Description of the task -
Using the listing below, set down exactly the lines starting at the line that contains "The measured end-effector" and ending at the line that contains "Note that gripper", both included, and no others.

· · · · · · ·

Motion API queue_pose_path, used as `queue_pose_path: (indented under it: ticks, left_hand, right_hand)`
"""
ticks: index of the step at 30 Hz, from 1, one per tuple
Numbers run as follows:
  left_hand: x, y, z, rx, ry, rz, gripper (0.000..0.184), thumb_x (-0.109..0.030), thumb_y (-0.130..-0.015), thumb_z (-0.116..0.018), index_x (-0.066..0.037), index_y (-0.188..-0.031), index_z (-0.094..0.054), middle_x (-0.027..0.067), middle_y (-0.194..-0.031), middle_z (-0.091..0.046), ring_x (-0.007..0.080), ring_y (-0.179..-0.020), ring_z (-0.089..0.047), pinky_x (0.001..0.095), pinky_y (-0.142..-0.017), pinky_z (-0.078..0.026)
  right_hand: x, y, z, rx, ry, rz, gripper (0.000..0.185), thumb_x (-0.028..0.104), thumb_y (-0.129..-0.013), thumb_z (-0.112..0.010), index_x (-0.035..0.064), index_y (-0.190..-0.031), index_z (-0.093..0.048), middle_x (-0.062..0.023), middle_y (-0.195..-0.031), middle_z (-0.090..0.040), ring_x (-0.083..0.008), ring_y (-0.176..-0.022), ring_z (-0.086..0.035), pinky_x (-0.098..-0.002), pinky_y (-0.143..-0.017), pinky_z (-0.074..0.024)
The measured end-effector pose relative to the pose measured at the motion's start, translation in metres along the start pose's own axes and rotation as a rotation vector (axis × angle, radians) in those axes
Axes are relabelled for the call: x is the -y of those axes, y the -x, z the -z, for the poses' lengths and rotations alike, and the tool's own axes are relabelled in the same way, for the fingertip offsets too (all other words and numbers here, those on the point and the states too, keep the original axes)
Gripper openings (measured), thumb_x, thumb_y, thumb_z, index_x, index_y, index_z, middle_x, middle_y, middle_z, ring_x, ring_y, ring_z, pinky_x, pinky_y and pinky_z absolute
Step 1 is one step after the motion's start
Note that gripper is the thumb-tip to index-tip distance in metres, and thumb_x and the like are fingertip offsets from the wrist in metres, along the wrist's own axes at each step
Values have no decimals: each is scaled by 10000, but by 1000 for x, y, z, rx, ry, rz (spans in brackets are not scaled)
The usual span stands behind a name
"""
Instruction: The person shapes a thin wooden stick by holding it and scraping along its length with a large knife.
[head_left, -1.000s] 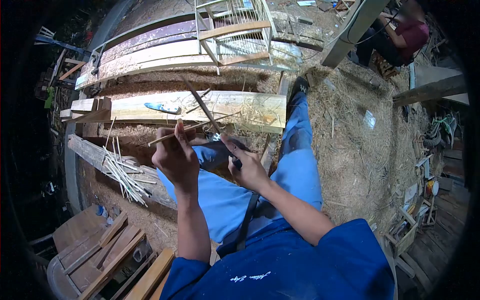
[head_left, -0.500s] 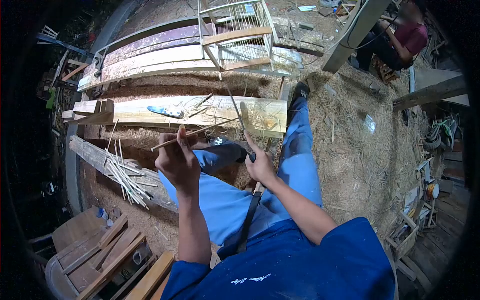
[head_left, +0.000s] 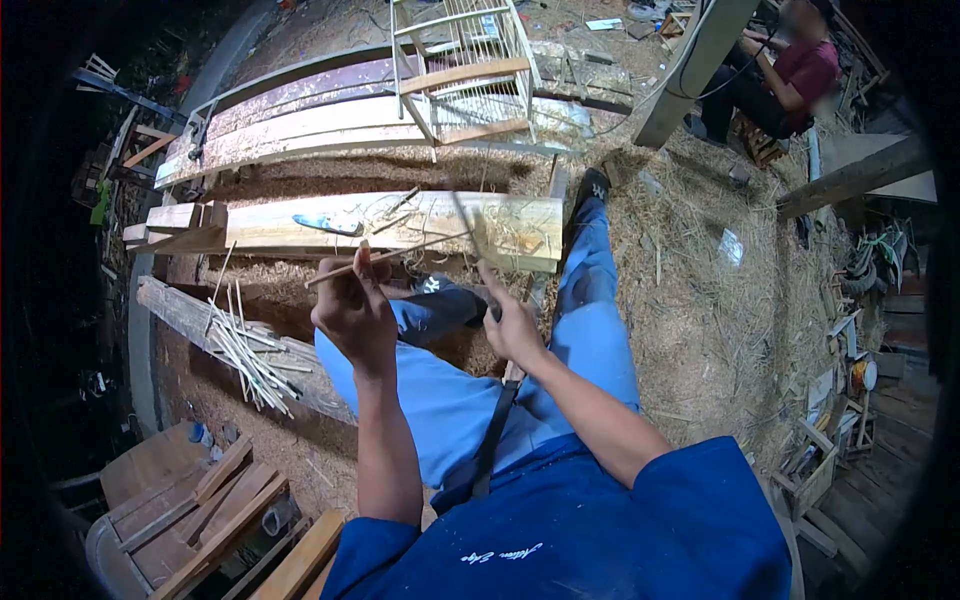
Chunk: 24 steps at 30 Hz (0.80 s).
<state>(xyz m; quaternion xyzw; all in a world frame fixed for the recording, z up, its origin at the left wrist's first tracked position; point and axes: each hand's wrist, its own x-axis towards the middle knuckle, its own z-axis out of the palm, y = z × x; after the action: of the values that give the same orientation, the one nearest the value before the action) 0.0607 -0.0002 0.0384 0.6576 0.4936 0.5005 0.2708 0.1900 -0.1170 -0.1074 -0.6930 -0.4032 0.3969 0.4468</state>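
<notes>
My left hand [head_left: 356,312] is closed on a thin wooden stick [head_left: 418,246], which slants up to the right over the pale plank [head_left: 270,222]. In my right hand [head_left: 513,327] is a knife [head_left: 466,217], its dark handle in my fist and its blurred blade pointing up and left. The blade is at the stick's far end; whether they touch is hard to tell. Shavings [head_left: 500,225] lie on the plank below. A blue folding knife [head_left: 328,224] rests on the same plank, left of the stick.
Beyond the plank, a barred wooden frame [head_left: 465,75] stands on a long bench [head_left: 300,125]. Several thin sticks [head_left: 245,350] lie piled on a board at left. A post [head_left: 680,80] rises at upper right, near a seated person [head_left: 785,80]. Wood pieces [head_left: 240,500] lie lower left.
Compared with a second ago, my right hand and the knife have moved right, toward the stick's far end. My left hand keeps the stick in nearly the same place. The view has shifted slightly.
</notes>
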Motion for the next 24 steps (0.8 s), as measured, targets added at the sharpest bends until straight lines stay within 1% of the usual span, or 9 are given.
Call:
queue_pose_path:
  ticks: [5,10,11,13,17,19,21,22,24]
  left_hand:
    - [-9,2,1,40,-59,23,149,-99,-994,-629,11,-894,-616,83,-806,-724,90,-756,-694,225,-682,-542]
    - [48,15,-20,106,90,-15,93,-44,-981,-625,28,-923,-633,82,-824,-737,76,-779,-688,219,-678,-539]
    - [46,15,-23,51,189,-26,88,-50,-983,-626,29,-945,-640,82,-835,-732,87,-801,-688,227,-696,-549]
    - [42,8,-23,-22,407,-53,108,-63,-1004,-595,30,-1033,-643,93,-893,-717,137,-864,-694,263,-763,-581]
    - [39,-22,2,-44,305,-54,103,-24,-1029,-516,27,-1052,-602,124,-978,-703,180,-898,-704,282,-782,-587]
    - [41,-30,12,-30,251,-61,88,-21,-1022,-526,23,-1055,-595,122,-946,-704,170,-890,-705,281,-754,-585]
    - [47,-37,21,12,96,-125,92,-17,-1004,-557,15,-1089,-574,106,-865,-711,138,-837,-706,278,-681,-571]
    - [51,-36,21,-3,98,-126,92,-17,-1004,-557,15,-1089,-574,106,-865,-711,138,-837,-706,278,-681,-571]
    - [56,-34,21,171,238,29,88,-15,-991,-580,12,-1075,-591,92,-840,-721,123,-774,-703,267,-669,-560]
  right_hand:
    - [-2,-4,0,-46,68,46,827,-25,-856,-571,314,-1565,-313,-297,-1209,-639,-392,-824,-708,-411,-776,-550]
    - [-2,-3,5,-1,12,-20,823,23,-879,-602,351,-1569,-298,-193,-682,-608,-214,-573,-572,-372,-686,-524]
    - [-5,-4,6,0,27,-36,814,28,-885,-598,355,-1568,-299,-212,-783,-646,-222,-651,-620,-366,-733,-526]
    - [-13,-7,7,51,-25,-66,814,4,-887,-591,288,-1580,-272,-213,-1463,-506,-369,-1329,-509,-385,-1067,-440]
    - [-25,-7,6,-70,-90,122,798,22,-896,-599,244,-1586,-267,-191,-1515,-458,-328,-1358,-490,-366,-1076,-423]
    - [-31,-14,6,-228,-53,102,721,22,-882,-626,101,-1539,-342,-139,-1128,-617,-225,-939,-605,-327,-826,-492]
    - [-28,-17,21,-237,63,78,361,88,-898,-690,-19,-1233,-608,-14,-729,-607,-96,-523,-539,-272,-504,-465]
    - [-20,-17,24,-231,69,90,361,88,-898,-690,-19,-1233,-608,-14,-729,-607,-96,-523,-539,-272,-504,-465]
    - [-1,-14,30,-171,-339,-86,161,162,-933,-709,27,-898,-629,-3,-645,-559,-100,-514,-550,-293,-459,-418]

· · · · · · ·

Answer below -
The measured end-effector pose relative to the pose measured at the motion's start, translation in metres along the start pose's own axes and rotation as a rotation vector (axis × angle, radians) in those axes
Axes are relabelled for the call: x is the -y of those axes, y the -x, z the -z, for the poses' lengths and rotations alike, and the tool's own axes are relabelled in the same way, for the fingertip offsets too (all other words and numbers here, those on the point and the states too, keep the original axes)
Gripper openings (measured), thumb_x, thumb_y, thumb_z, index_x, index_y, index_z, middle_x, middle_y, middle_z, ring_x, ring_y, ring_z, pinky_x, pinky_y and pinky_z absolute
Step 1 is one step after the motion's start
Note that gripper is the thumb-tip to index-tip distance in metres, and thumb_x and the like are fingertip offsets from the wrist in metres, along the wrist's own axes at each step

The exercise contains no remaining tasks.